I'm not aware of what happened internally at Trossen, but I've not seen much of several of their long-time employees and their development platforms have shifted almost exclusively to ROS and robot arms/rovers.
Humanoids are very difficult in terms of both hardware costs and software development, but the HROS-1/5 were intended to decrease the hardware costs through a fairly inexpensive, open-source, standardized design using relatively few custom parts compared to many humanoid development systems that are either one-off experiments in research labs or require long-term company support via closed-source software for the hardware to do anything useful. Unfortunately, everything was initially built on providing compatibility with the DARwIn-OP framework which is nice for getting started quickly (and playing soccer) but was rather difficult to expand/experiment. It seems that adoption of the hardware was not very widespread compared to the stock Robotis Bioloid kits that can be slightly reconfigured and augmented with additional servos and a new control board to give a bot very similar in design to the HROS-1.
All of the metal frames are still available individually in the Trossen store, but the HROS specific parts do not appear to be available in the shop any longer. They might have some leftovers hanging around the place that they could sell if you email them directly. Models for the required 3D printed and laser-cut parts can be extracted from the models repository (
https://github.com/Interbotix/HROS1-3D-Models). If you are really desperately interested in a true HROS-1, I have two printed head/neck tilt printed part kits and at least some of the laser cut parts and other kit components (
http://forums.trossenrobotics.com/sh...off-some-stuff). Using laser cut acrylic and plastic standoffs for the HROS-1 torso never sat well with me, so intended to replace them with 3D printer torso box to hold all the electronics in a stronger, stiffer, safer design. Unfortunately, I backed a 3D printer on kickstarter instead of buying a kit...

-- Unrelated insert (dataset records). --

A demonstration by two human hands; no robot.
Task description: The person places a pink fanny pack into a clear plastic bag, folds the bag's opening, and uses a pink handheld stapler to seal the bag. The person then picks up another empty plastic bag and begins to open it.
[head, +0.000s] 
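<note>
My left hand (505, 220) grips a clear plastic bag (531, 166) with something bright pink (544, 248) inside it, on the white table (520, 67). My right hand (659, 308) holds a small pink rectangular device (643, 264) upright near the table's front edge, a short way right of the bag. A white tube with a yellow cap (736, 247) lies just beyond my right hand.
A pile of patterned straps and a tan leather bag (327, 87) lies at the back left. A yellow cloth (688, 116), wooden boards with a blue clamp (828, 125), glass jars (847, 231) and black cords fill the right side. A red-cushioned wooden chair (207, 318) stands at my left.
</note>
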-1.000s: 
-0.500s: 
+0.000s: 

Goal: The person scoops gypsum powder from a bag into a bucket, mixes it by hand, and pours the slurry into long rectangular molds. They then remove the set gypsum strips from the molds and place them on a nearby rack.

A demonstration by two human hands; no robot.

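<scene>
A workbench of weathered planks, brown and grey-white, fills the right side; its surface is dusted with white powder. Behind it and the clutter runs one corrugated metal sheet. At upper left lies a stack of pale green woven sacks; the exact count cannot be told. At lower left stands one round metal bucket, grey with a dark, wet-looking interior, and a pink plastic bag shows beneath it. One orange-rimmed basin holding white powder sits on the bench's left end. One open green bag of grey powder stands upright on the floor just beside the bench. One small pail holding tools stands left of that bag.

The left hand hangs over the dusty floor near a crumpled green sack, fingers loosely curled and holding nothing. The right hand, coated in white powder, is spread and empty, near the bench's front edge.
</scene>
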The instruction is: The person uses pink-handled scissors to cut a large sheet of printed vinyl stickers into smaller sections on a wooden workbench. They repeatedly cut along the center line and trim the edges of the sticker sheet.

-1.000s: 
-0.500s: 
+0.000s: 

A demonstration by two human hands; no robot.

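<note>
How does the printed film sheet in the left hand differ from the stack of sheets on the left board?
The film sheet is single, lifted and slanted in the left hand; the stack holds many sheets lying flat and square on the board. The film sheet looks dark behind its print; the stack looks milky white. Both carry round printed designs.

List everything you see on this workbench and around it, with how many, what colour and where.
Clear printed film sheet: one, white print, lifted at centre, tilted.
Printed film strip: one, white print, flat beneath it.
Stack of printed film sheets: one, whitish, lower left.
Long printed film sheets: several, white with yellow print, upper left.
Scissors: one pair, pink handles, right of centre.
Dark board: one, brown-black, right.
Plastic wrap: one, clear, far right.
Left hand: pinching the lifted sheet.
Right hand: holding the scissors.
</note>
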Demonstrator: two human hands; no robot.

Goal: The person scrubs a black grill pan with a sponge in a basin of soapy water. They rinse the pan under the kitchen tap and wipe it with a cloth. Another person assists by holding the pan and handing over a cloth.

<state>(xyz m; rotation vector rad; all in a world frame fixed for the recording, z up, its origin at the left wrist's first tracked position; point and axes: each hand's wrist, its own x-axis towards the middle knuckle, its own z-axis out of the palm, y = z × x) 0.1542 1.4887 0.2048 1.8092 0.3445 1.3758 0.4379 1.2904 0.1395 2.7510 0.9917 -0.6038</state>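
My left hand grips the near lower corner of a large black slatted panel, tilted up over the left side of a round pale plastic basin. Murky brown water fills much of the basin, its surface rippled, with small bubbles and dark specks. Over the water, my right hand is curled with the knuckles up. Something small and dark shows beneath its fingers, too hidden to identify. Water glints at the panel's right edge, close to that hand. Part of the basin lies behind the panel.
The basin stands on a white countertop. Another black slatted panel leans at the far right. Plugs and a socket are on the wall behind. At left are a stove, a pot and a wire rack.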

Overall, humanoids are still a bit too specialized compared to wheeled rovers with arms, or even just non-humanoid bipeds. All that extra weight swinging around high off the ground makes control schemes an area of active research while not providing much benefit to non-researchers. A humanoid torso on a wheeled base is much easier for interactions as you don't have to deal with weight, balance, and power/runtime issues anywhere near as severe as with a legged humanoid. A arm/torso-free biped is often adequate for research into bipedal gaits with cost savings on the arms that can go into better servos for the legs.
One of my biggest regrets is that I received a free HROS-1 from Tyberius but never actually did much with it. If only it had gone to a researcher/educator actually capable of being productive instead of me. Ripley has been in a partly assembled state for nearly three years without so much as a minute of actual software development towards making her walk again. I've been trying to make myself partly reassemble her to make a MechWarfare biped (legs with swivel/tilt torso holding airsoft turret), but there are lots of things I've been trying to make myself do for years while failing miserably.